Sure, if your language allows unprotected access to any object from any thread. Which, I guess traditional C++ essentially does, but presumably a "Safe" C++ would eventually have an "asynchronous sharing" checker that would require any shared objects to be appropriately "protected".

> > only its structure

> I am not 100% sure what distinction you're making here, sorry. What's "the container" vs "its structure"?

For example:

    std::vector<int> vec1 {1, 2};
    {
        const auto& cref1 = vec1.at(0);
        auto& ref2 = vec1.at(1);
        ref2 = 3;
        auto& ref1 = vec1.at(0);
        std::cout << cref1;
        ref1 = 4;
        
        // co-existing const and non-const references are permitted and memory safe here
        
        std::cout << vec1.size();
                
        vec1.at(0) = 5;

        vec1.clear(); // <---- Rejected by the lifetime checker
        
        // because the clear() call mutates the structure.
        
        // Mutating the data contained in the vector is permitted though.
        
        std::cout << cref1;
    }
> Yes, in general, Rust takes a soundness-based approach. If you can't prove that it's safe, then it's not safe.

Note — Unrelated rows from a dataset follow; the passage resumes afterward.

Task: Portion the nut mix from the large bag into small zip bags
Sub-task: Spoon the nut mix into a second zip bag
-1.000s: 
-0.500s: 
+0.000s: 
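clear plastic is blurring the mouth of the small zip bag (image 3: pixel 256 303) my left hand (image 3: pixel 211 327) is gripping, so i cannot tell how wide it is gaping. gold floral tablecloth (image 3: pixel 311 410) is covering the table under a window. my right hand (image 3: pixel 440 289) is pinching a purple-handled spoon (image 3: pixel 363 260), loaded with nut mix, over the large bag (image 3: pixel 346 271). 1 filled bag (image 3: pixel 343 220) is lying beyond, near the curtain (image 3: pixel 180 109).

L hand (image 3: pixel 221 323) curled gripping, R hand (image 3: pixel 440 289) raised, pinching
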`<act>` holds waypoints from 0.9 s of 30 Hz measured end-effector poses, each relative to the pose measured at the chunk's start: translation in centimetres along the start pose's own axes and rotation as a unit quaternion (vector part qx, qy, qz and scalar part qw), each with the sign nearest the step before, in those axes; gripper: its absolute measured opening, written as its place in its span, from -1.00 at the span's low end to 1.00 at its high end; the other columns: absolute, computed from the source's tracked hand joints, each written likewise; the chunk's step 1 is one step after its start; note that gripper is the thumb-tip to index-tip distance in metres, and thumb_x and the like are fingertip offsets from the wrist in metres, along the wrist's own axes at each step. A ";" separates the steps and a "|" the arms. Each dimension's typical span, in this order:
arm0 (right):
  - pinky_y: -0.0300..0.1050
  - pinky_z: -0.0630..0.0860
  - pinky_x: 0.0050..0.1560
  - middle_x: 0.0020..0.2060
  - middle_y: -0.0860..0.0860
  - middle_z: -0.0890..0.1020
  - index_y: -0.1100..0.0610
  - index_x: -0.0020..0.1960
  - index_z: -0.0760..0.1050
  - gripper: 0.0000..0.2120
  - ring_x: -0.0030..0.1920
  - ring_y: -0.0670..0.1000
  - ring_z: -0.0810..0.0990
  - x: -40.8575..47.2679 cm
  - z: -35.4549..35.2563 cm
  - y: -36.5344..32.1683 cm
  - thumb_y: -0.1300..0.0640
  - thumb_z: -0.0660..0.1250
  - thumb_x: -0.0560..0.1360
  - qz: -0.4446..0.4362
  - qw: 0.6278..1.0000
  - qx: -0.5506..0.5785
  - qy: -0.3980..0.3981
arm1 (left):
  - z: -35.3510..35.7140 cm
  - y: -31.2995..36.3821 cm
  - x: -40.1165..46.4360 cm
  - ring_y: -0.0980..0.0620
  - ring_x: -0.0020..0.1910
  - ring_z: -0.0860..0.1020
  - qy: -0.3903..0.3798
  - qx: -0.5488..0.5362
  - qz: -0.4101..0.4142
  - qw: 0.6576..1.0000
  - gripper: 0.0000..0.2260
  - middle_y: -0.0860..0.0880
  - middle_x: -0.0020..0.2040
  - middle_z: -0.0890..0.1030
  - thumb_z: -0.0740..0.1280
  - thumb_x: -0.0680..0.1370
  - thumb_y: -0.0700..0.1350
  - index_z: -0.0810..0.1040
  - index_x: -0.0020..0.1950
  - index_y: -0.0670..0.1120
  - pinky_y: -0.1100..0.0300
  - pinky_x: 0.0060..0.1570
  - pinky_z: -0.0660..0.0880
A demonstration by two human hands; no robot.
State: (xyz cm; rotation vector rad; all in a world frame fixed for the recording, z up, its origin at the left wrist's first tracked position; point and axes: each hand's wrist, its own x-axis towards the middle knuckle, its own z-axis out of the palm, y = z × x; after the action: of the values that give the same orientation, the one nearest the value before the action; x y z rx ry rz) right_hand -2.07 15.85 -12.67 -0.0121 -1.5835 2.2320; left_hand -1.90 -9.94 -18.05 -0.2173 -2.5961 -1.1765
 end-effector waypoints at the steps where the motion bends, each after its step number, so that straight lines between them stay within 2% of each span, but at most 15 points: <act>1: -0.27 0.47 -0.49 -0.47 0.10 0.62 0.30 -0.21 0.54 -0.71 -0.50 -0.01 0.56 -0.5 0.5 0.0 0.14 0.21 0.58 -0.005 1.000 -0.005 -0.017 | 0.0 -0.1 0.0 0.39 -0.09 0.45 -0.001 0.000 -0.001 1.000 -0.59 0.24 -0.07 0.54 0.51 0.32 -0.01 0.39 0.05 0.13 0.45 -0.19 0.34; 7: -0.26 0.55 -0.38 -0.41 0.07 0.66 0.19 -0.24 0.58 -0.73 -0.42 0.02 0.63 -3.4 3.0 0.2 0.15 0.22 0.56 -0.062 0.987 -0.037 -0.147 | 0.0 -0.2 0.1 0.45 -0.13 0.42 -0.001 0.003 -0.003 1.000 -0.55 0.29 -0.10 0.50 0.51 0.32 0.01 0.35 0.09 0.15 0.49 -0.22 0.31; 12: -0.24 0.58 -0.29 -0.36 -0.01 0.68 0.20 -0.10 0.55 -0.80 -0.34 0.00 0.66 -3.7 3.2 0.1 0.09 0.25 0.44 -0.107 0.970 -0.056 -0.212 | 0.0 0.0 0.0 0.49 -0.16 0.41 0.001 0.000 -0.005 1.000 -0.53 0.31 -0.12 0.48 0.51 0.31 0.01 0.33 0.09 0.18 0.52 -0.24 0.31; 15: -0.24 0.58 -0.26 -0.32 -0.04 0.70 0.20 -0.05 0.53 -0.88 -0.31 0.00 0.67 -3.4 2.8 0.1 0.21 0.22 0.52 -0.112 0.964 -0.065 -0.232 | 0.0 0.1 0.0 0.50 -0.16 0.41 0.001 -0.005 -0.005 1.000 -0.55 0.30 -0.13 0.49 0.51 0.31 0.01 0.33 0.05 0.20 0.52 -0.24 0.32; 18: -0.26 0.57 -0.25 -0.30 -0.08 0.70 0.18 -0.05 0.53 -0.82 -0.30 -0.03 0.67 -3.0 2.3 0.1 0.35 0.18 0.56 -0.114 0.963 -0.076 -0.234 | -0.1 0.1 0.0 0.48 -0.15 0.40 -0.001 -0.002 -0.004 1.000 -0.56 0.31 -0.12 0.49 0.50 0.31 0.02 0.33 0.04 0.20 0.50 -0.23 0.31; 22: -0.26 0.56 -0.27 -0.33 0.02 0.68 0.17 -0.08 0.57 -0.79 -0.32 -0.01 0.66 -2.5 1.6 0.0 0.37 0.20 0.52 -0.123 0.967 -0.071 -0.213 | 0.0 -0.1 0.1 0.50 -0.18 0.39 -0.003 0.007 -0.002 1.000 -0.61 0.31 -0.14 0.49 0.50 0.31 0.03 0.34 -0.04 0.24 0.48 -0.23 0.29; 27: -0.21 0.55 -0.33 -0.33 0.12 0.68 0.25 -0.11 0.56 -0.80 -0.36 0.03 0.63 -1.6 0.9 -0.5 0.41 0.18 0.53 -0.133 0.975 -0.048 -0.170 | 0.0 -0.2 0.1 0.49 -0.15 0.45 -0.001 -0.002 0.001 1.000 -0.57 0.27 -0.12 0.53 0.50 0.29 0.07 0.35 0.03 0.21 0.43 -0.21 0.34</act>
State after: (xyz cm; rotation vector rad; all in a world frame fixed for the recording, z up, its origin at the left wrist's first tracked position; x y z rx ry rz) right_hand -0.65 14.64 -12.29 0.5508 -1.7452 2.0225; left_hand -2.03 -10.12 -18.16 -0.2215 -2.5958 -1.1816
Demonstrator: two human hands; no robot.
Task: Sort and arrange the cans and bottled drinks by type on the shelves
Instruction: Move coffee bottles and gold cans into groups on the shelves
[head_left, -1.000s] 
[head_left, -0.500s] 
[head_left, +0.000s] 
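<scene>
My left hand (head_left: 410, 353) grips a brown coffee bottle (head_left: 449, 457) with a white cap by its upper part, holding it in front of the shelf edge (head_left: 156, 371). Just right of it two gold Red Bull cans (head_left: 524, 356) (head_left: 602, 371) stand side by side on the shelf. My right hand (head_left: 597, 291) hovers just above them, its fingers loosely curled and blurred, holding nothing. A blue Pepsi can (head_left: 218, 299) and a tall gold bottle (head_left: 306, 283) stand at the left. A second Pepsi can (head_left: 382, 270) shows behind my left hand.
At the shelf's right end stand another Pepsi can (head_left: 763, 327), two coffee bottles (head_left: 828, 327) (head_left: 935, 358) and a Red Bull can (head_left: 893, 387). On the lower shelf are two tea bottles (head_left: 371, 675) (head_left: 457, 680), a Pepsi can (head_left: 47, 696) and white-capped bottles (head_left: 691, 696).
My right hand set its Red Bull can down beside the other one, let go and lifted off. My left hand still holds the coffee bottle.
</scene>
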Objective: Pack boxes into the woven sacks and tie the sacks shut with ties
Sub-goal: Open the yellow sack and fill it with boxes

The approach is not that different. The lifetime checker applies (or will apply) basically the same sorts of restrictions that the Rust compiler does (and "break" backward compatibility in the process), but only when necessary to enforce memory safety.

I mean, the way the lifetime checker works is that it basically keeps track, at compile-time, of the latest possible death-time of every reference and the earliest possible death-time of the target object (or potential target objects) that each reference points at, and complains anytime the former is later than the latter.

1 comments

I think you will be disappointed if you expect an approach that doesn't do roughly what Rust does aliasing-wise, and doesn't do something very conservative on >1 word sized updates, to be memory safe in the presence of concurrency. People have been working on that problem for a really long time and I frankly don't see any approach that is going to work in a C++ environment other than Rust's. For the single threaded case, sure, you can probably get close with something much more relaxed. But the Rust core team is not stupid, they didn't insist on such stringent aliasing rules just so you could use restrict.